Der Touristenbus rumpelte vorbei und pustete eine dicke blaue Wolke aus Dieselabgasen in eine Luft, die ohnehin schon roch wie an einer Raststätte. Cava stellte fest, dass es sich um denselben Fahrer handelte wie gestern, und senkte den Kopf. Dabei dachte er an die wachsende Liste möglicher Zeugen und die beiden Leibwächter.
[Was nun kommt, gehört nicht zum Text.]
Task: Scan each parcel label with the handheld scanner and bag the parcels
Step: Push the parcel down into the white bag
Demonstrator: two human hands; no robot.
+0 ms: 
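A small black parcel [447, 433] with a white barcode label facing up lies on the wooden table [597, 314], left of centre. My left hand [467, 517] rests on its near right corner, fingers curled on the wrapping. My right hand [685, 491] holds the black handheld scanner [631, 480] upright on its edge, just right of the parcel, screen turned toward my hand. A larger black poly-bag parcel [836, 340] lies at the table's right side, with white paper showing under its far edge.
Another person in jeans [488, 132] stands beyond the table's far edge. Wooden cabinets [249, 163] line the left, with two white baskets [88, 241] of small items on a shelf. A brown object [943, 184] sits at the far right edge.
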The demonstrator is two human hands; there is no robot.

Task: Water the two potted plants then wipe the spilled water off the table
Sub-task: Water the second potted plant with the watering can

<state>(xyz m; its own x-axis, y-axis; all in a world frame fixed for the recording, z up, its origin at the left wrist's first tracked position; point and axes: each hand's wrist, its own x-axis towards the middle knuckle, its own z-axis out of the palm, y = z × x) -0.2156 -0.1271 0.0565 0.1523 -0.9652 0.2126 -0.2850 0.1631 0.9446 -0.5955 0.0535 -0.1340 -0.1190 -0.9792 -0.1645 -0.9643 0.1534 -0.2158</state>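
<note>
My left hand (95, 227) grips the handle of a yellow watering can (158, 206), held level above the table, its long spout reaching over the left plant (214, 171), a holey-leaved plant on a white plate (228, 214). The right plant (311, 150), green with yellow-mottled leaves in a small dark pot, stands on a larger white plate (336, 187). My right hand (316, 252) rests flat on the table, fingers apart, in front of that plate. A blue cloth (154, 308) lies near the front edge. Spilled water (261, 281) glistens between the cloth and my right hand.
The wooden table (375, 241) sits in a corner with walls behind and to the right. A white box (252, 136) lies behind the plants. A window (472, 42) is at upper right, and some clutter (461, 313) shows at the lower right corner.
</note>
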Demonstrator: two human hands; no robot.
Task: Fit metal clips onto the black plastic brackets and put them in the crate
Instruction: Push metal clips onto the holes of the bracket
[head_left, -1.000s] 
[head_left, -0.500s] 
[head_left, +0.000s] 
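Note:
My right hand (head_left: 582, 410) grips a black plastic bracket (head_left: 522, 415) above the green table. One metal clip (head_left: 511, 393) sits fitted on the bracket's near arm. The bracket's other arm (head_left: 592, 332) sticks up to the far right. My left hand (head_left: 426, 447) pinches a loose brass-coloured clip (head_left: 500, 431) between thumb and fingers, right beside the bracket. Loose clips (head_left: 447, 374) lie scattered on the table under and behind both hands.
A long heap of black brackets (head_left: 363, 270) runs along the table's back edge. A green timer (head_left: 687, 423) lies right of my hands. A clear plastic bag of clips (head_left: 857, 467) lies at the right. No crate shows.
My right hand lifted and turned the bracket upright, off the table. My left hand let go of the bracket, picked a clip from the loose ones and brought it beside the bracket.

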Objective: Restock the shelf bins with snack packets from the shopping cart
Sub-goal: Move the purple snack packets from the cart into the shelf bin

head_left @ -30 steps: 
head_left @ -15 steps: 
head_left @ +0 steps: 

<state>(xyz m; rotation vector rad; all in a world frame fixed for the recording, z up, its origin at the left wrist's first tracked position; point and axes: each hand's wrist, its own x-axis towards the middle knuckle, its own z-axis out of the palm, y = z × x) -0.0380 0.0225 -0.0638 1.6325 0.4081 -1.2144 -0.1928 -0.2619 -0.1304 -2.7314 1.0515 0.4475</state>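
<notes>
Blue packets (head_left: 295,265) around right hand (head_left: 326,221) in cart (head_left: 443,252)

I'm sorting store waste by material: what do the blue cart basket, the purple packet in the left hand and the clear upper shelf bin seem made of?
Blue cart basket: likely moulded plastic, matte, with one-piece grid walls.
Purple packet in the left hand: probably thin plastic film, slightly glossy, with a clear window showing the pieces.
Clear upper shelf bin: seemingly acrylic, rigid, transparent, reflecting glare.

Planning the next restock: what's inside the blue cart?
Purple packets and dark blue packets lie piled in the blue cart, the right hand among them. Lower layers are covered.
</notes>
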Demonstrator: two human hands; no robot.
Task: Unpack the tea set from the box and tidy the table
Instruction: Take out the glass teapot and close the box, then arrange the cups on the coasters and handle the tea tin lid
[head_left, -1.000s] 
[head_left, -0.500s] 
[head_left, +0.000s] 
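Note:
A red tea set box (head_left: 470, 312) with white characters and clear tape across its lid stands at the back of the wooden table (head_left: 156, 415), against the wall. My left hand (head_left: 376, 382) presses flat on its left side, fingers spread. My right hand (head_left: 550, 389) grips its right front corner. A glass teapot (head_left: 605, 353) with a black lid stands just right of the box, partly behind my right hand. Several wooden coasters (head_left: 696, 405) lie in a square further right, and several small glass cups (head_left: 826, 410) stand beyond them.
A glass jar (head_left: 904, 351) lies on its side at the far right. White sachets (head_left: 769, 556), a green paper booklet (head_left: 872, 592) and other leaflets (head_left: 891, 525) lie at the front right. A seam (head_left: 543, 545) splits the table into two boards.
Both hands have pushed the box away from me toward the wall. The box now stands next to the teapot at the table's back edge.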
Gestern Abend war er Fontaine und seiner Freundin vom Büro nach Hause gefolgt und hatte sie bis Mitternacht beobachtet. Anschließend war er quer durch die Stadt zu seiner Wohnung am Barham Boulevard gefahren, von der aus man Aussicht auf die Universal Studios und den Parkplatz von Warner Brothers hatte. Bei seiner Rückkehr am nächsten Morgen um sieben hatte er festgestellt, dass ein Ford Explorer die Prozession zum Frühstück bei Nate’n’Al’s in Beverly Hills anführte. Cava hatte das Lokal nicht betreten, sondern nur im Vorbeigehen zum Fenster hineingeschaut und gesehen, wie Fontaine, die Blondine und die beiden Männer an einem Tisch Platz nahmen. Wahrscheinlich wurden gerade die geschäftlichen Einzelheiten verhandelt.

Als Cava noch einen Blick auf den Touristenbus warf, keuchte das Fahrzeug gerade langsam den Hügel hinauf. Er hob das Fernglas, betrachtete Fontaines Haus und fragte sich, ob die Leibwächter wohl so klug gewesen waren, auf Vorauskasse zu bestehen.

Vermutlich nicht.

Der Gedanke brachte ihn zum Schmunzeln, während er bemerkte, dass jemand im Parterre die Rollläden hinunterließ. Allmählich fühlte sich die Angelegenheit stimmig und glaubhaft an. Aber zuerst musste er dieses Auto loswerden. Er schaute auf die Uhr. Noch vor neun wollte er im Autohaus sein.